What this task involves: Could you return the lines below exactly, from the first line up to and including the line that holds "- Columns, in"?

Input data:
· · ·

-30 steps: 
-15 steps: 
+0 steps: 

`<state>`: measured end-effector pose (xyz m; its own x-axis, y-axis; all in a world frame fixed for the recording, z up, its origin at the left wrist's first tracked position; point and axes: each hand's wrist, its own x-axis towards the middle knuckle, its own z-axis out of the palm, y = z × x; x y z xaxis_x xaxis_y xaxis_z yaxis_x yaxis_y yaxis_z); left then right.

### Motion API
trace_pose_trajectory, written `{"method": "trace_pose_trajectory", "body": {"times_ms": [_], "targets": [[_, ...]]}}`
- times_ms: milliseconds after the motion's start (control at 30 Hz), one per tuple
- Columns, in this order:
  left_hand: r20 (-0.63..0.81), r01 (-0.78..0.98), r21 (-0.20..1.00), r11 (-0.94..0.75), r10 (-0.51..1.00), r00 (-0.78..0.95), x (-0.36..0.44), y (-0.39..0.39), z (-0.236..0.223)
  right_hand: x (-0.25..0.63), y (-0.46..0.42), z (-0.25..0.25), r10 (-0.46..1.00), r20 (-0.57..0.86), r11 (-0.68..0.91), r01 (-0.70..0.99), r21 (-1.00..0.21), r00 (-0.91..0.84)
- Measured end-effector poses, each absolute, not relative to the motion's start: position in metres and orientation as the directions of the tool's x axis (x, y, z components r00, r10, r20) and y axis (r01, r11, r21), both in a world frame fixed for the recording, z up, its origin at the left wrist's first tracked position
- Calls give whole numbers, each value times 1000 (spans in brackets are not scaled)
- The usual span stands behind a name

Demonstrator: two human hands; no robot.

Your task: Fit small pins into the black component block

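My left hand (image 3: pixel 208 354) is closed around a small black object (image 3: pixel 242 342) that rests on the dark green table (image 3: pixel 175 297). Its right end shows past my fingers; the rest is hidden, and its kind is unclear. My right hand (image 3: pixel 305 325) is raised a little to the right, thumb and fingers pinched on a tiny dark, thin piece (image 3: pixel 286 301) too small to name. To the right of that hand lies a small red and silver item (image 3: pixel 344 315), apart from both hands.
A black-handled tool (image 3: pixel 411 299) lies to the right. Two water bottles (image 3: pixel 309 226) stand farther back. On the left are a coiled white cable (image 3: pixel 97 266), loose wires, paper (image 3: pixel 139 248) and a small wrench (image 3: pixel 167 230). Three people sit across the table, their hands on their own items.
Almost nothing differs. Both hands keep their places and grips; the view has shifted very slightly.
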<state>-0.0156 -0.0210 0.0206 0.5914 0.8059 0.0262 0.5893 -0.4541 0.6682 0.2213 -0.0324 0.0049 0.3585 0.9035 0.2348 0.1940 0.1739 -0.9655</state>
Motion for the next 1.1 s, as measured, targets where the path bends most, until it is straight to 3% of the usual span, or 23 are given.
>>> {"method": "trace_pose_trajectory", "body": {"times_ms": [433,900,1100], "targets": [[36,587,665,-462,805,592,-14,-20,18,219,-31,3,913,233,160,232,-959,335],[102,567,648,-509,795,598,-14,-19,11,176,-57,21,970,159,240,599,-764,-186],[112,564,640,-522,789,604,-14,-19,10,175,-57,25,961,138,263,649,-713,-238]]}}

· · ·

Solution to this task:
-30 steps: 
-15 steps: 
+0 steps: 

`<state>`: measured end-effector pose (xyz m; its own x-axis, y-axis; all in a world frame fixed for the recording, z up, its origin at the left wrist's first tracked position; point and axes: each hand's wrist, its own x-axis towards the middle knuckle, its own z-axis out of the palm, y = z × x; x y z xaxis_x xaxis_y xaxis_z yaxis_x yaxis_y yaxis_z); left then right.

### Motion API
trace_pose_trajectory, written `{"method": "trace_pose_trajectory", "body": {"times_ms": [_], "targets": [[_, ...]]}}`
- times_ms: milliseconds after the motion's start (control at 30 Hz), one per tuple
- Columns, in this order:

That concludes the output.